На нашей Прусской улице было тихо и сонно, распевали петухи, лениво лаяли собаки, изредка кричал мороженщик («сахарно морожено») или громыхал водовоз, и если проезжала пролетка с седоком, это было событием, и в окнах домов и домишек, с неизбежными геранями, сейчас же показывались любопытные головы старушек и девиц. Домики почти все были деревянные и чередовались с заборами с широкими щелями, вдоль которых тянулись «тротуары» — изгнившие доски, поросшие травой и крапивой, в дождь хлюпающие под ногами. Всюду были сады. Улица была замощена только до половины ее длины, и недалеко от дедушкиного дома уже кончалась булыжная мостовая и шли колеи, мирно заросшие травой, как в деревне.
Это деревенское место улицы было ареной наших детских игр; больше всего играли в «рюхи» (городки), и собирались мальчишки со всей улицы, иногда и взрослые. Когда я подрос, я тоже стал играть с моими дядями.

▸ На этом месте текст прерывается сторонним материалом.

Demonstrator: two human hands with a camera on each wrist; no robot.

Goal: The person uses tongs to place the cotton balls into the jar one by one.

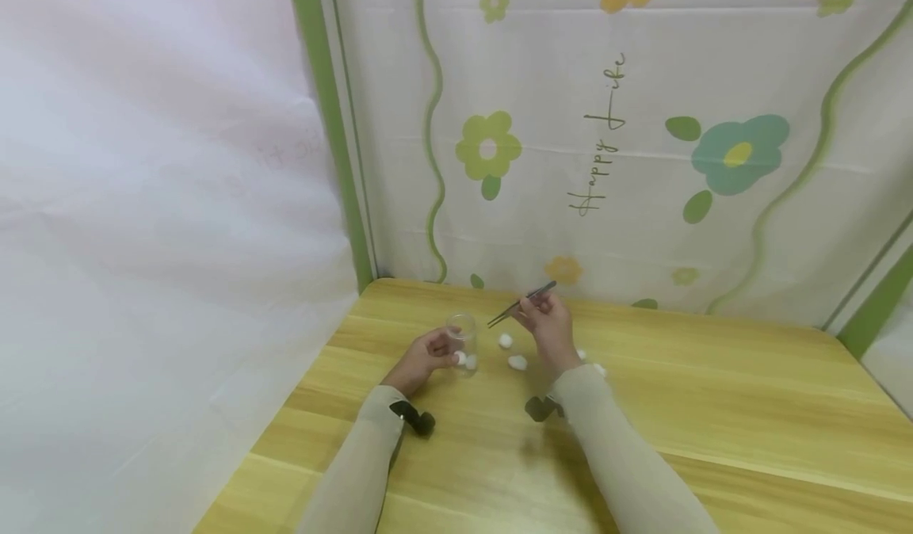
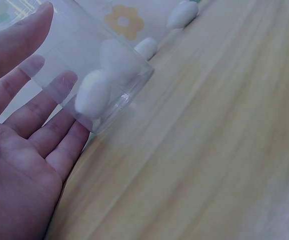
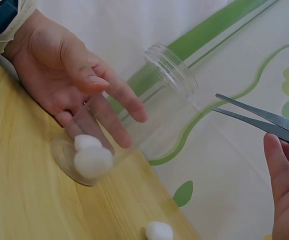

Любил поиграть с ними и мой отец в свои редкие приезды, и под его ударом (он играл левой рукой), к моему восторгу, рюхи разлетались по всей улице. Играли и в лапту, а когда я был меньше, в бабки, в палочку-постукалочку и другие детские игры.
Забредали на нашу Прусскую улицу дурочки и юродивые, которых было много в Новгороде — еще остаток былой старины. Этих безобидных «божьих людей» берегли и жалели, только уличные мальчишки их донимали и бросали в них камушками. Захаживал сюда один злой старикашка в фуражке с кокардой, который грозил крючковатой палкой, когда мальчишки бессмысленно распевали вокруг него: «Старый хрен — безмен».
Когда шел дождик и приходилось сидеть дома, сквозь заплаканные стекла из дедушкиной залы я видел зеленые крыши и главы Десятинного монастыря, выглядывающие из-за садов, длинный серый забор, покосившуюся калитку и деревянный домик в три окошка, где за кисейной занавеской таилась Сафониха, сплетница и язва всей Прусской улицы. Этот знакомый вид, когда мне было уже 11 лет и я гостил последний раз в Новгороде, я нарисовал очень тщательно.